How a vaccine to prevent parvo reduced the major threat to pets

This week has brought a number of big developments in the field of preventing illnesses that can be deadly to pets. First, the Centers for Disease Control and Prevention and the Food and Drug…

How a vaccine to prevent parvo reduced the major threat to pets

This week has brought a number of big developments in the field of preventing illnesses that can be deadly to pets.

First, the Centers for Disease Control and Prevention and the Food and Drug Administration announced Monday that a vaccine to prevent parvovirus, the most common cause of severe diarrhea and vomiting in cats and dogs, is “as effective and safe as any other known kennel vaccine” — echoing a report last month that the vaccine was effective and safe enough for the FDA to clear it for use.

Meanwhile, a new study released Thursday by the CDC finds that both parvo and more deadly parvovirus had begun to decline in the last decade — an impressive trend, considering parvo’s prevalence rose after it peaked in the mid-1990s.

All of this good news came about after pressure from the veterinary community, animal lovers and politicians. By 2015, there were so many public concerns about the risks of parvo in particular that a number of state and federal entities had moved to clean up the risk by requiring owners of parvo-infected pets to get the vaccine. That policy didn’t stop parvo from becoming a leading cause of infectious disease in animals — but it cut off the back door the illness could have used.

Even as parvo has largely disappeared from the headlines, this development comes at a moment when public health authorities are concerned about another deadly and virulent canine illness.
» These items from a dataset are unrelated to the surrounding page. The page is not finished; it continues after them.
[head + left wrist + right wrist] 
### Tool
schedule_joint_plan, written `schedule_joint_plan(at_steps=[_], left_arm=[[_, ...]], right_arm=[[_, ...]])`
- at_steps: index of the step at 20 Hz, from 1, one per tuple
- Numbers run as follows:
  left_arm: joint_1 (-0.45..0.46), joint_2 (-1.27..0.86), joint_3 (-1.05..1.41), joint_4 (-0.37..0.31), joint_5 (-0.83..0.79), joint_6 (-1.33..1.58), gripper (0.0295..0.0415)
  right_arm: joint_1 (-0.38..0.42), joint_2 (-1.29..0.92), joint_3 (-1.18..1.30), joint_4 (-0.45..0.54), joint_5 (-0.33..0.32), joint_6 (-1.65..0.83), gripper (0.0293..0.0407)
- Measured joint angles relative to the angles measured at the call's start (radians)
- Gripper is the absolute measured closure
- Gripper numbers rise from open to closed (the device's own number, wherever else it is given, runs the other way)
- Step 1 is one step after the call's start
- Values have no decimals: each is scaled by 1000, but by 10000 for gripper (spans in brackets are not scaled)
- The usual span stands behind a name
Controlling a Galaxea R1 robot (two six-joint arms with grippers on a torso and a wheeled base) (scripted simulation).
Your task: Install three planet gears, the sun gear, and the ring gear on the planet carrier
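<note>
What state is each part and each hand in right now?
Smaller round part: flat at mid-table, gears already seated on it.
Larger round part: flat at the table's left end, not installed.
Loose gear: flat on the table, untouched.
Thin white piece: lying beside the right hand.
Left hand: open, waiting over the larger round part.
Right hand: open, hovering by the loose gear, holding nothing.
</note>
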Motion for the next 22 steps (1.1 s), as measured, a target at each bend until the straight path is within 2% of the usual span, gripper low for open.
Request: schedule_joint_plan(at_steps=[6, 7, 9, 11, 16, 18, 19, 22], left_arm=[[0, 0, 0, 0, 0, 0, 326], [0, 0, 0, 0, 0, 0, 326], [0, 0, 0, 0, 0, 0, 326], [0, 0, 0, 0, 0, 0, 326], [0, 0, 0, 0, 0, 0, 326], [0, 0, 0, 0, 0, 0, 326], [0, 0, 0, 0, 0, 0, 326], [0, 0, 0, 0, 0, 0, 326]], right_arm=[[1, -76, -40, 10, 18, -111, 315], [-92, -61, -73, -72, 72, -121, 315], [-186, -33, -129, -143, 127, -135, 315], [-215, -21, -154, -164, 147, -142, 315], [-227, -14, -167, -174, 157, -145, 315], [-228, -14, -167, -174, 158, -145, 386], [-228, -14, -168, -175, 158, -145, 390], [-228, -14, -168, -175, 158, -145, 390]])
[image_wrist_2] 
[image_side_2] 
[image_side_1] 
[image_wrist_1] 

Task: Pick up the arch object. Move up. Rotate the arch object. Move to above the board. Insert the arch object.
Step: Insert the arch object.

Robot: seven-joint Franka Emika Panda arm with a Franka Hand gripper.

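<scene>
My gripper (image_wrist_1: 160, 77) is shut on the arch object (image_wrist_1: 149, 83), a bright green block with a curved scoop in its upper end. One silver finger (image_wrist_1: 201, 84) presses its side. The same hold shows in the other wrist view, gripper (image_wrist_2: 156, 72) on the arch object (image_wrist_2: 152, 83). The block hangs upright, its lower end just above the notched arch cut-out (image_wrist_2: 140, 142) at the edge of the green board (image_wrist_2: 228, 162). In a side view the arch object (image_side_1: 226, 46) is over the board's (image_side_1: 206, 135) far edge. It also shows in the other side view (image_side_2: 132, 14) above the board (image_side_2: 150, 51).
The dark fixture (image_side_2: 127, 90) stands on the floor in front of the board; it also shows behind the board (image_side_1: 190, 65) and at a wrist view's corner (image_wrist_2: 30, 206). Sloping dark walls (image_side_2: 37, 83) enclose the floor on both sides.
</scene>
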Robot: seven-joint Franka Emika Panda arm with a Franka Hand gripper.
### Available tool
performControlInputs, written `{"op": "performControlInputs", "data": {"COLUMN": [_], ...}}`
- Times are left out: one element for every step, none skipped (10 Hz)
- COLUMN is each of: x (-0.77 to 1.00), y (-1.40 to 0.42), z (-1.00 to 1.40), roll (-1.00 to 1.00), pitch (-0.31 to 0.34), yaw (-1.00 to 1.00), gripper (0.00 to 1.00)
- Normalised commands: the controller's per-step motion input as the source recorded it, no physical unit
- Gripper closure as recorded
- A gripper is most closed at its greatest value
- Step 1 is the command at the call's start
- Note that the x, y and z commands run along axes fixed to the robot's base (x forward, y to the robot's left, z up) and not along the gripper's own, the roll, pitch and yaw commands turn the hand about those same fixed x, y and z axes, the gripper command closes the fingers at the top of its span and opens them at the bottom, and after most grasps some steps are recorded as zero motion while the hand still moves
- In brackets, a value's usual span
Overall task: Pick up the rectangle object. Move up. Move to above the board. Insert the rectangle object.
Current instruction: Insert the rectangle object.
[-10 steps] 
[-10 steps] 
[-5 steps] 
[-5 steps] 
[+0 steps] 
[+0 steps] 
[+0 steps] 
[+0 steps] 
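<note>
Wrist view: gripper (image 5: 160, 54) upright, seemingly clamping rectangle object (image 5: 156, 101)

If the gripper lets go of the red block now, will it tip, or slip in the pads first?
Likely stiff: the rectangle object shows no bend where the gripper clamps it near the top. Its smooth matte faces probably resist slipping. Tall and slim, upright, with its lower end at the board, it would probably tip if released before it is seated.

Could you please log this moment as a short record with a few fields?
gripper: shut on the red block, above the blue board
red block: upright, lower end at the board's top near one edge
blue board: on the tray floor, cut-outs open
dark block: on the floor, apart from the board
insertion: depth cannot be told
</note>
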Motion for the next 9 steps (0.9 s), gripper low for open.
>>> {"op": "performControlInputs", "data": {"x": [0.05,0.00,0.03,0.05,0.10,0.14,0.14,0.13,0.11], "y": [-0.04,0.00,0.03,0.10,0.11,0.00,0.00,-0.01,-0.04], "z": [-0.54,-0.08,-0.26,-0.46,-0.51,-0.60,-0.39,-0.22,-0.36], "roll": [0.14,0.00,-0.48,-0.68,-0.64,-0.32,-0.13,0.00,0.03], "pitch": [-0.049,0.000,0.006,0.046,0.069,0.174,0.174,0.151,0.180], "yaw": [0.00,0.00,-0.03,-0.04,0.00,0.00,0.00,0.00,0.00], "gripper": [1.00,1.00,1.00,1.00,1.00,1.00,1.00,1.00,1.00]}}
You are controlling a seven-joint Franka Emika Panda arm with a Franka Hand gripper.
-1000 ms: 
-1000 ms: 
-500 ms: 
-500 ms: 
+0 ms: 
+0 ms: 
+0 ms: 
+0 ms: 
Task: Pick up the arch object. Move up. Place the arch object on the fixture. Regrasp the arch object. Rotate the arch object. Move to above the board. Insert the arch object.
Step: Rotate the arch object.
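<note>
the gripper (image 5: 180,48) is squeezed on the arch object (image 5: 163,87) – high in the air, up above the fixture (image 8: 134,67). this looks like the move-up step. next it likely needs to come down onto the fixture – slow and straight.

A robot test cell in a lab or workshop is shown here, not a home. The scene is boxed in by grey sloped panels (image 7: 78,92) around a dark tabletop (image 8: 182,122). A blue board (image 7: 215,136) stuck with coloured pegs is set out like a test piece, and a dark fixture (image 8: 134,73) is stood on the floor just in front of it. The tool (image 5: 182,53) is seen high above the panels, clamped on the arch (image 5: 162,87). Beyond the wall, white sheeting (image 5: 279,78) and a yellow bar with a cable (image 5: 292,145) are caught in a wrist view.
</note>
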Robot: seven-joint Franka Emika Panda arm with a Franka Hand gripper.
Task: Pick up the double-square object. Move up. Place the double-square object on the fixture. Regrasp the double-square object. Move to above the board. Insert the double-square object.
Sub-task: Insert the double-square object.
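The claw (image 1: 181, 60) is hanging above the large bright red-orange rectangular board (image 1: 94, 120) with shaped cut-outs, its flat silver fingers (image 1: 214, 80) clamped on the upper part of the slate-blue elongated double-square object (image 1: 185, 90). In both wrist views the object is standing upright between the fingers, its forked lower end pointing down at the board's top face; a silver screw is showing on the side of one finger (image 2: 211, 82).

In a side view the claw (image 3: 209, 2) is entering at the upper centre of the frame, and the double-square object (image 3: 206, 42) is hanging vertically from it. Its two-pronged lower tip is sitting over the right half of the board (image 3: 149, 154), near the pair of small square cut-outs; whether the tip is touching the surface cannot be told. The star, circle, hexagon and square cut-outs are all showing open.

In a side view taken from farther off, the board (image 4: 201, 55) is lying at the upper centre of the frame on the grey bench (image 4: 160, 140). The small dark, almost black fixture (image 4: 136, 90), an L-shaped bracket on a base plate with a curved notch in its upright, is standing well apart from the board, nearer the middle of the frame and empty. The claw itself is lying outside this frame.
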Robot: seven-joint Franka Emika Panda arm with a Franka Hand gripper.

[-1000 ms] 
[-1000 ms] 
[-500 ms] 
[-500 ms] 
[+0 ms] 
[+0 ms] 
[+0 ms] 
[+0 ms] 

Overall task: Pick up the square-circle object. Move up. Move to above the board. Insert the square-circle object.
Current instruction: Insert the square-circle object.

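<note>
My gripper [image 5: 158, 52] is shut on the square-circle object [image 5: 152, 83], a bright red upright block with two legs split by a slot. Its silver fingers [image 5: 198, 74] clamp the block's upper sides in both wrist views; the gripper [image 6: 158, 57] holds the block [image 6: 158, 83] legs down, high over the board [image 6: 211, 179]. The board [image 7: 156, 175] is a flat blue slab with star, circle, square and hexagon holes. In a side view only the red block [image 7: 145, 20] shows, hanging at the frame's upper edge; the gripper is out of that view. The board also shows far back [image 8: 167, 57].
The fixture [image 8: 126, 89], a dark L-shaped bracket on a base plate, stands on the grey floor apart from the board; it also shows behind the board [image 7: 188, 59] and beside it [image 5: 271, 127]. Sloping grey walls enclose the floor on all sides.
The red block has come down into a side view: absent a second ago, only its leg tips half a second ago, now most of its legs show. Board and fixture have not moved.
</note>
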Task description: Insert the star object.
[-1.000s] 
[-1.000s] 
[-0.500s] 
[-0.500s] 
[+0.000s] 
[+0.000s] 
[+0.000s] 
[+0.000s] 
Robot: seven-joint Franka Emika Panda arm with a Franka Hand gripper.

In February, the FDA approved the first vaccine for rabies in more than four decades. Now, additional government agencies are working on rabies vaccines for dogs that are similar to those administered to dogs to protect them against being infected with rabies in the wild.

Both of these new vaccines are a long way from being routine treatments for people’s pets, which are not even covered by the vaccine coverage required in the U.S. for people with rabies. But the vaccines’ efficacy and safety are so promising that the CDC and the FDA have pressed the companies that produce the vaccines — Merial Laboratories, Merkin Technologies, and Pfizer Vaccines — to seek FDA approval for distribution to all 50 states.